Ionic liquid ultrasound-assisted dispersive liquid-liquid microextraction based on solidification of the aqueous phase for preconcentration of heavy metals ions prior to determination by LC-UV.

Ionic liquid ultrasound-assisted dispersive liquid-liquid microextraction based on solidification of the aqueous phase was used for preconcentration of Ni, Co, Cd, Cu, Pb in natural water samples prior to liquid chromatography with UV detection. In the proposed method, the ammonium pyrrolidinedithiocarbamate was used as a complexing agent and the phosphonium ionic liquid trihexyl(tetradecyl)phosphonium bis[(2,4,4-trimethyl)pentyl]phosphinate (Cyphos IL 104) was used as an extractant. Ultrasound energy was used to disperse the extractant in the aqueous phase. After microextraction, the ionic liquid and aqueous phases were separated by centrifugation. Then the aqueous phase was frozen and the lighter than water ionic liquid phase containing metal ions complexes with pyrrolidinedithiocarbamate was separated and dissolved in a small volume of methanol prior to injection into the liquid chromatograph.
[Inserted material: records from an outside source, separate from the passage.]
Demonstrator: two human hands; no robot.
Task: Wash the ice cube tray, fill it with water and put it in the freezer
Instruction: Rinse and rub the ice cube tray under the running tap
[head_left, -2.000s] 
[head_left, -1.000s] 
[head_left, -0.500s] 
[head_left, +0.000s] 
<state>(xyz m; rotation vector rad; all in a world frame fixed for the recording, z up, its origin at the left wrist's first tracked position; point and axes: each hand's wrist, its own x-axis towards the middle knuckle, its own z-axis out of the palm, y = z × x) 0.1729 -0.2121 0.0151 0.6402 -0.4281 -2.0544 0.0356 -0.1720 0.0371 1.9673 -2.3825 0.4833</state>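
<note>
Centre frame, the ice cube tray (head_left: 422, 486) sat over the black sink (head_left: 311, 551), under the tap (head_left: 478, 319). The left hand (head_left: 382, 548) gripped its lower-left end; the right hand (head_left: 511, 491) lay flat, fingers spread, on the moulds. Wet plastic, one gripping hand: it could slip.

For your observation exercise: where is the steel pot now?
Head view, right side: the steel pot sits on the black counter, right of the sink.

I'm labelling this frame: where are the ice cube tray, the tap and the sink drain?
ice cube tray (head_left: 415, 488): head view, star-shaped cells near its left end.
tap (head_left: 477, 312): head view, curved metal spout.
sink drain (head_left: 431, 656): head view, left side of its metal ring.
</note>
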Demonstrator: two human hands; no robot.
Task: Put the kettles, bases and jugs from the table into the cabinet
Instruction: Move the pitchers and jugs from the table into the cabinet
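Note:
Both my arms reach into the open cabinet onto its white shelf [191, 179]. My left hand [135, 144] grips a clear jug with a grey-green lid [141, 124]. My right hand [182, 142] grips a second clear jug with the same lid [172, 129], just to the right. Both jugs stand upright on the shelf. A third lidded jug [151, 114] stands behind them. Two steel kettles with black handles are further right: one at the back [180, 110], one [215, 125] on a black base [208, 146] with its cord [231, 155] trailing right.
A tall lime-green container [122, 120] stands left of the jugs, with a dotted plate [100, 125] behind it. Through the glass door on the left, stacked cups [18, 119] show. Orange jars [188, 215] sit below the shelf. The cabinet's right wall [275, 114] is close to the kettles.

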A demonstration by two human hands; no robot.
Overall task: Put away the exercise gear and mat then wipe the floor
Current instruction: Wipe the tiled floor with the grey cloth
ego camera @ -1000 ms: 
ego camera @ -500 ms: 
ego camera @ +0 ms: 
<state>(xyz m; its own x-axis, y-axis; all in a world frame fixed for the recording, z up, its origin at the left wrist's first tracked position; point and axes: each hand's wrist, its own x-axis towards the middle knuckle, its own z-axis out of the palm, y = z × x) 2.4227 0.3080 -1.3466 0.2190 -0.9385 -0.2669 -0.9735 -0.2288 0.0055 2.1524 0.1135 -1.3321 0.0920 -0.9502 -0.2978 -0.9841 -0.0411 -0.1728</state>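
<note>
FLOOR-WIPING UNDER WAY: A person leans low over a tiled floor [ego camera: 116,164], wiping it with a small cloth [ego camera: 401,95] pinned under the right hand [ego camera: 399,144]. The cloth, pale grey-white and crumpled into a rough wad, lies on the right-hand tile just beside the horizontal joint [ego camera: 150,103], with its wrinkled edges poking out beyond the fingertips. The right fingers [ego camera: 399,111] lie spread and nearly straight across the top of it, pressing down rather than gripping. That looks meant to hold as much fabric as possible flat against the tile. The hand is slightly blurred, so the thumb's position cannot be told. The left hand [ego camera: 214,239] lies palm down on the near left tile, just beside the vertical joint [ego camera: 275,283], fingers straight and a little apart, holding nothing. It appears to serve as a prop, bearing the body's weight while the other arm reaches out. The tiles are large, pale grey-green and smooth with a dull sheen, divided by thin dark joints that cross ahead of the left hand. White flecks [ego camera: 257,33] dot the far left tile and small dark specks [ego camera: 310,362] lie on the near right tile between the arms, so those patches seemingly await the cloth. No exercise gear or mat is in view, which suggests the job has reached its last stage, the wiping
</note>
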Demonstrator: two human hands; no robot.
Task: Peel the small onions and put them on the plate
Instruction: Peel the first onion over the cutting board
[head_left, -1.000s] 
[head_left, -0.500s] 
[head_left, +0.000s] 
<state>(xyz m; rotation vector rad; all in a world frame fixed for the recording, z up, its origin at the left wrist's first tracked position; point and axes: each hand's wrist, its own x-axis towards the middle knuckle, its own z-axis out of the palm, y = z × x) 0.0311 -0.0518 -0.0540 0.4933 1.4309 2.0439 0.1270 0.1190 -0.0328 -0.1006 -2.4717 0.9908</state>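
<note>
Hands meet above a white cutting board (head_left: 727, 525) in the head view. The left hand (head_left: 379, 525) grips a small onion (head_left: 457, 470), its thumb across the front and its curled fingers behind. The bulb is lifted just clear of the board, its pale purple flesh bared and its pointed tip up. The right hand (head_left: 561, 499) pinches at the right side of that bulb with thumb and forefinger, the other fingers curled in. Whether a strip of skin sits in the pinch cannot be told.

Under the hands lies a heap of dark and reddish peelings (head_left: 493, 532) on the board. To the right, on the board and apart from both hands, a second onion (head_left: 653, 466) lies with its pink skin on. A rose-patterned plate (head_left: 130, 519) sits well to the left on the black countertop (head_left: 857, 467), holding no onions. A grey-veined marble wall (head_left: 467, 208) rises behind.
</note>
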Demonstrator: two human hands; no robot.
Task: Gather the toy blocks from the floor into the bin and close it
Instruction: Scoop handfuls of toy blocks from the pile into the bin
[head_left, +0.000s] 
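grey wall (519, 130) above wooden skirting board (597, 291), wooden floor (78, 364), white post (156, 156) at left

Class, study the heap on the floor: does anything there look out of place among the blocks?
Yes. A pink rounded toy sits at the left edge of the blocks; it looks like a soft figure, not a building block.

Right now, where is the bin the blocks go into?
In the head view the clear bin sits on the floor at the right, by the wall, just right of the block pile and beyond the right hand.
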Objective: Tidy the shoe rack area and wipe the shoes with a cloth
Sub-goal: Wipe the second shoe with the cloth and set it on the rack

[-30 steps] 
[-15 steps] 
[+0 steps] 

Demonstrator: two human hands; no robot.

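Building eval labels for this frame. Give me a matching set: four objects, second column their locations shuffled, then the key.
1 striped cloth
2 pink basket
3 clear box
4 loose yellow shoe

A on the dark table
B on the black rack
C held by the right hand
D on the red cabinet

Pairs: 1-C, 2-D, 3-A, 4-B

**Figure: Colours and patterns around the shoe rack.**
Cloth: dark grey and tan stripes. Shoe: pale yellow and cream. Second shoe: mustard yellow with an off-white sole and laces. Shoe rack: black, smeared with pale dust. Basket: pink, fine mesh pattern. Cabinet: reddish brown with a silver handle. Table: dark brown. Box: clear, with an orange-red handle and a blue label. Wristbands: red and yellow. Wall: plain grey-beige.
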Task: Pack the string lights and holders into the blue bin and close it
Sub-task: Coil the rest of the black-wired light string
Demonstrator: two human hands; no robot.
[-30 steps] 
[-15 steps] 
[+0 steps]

Several parameters including the volume of extractant, the pH of the sample, the concentration of complexing agent, the time of ultrasound energy treatment, the time and speed of centrifugation and the effect of ionic strength were optimized. Under the optimized conditions (10 µL of Cyphos IL 104, pH = 5, 0.3% w/v ammonium pyrrolidinedithiocarbamate, 60 s of ultrasound use, 5 min/5000 rpm (2516×g) of centrifugation, 2.0 mg of NaCl), preconcentration factors were 211, 210, 209, 207 and 211 for Ni, Co, Cd, Cu and Pb respectively. Linearity was observed in the ranges 0.2-75.0 µg L for Pb, Cd, Co and 0.5-100.0 µg L for Cu, Ni. The limits of detection were 0.03 µg L for Ni, 0.03 µg L for Co, 0.03 µg L for Cd, 0.02 µg L for Cu, 0.02 µg L for Pb, respectively. The accuracy of this method was evaluated by preconcentration and determination of Ni, Co, Cd, Cu, Pb in certified reference materials (TMRAIN-04 and NIST 1643e) with the recovery values in the range of 97-102%. The presented method has been successfully applied for the determination of analytes in natural water samples (river and lake waters).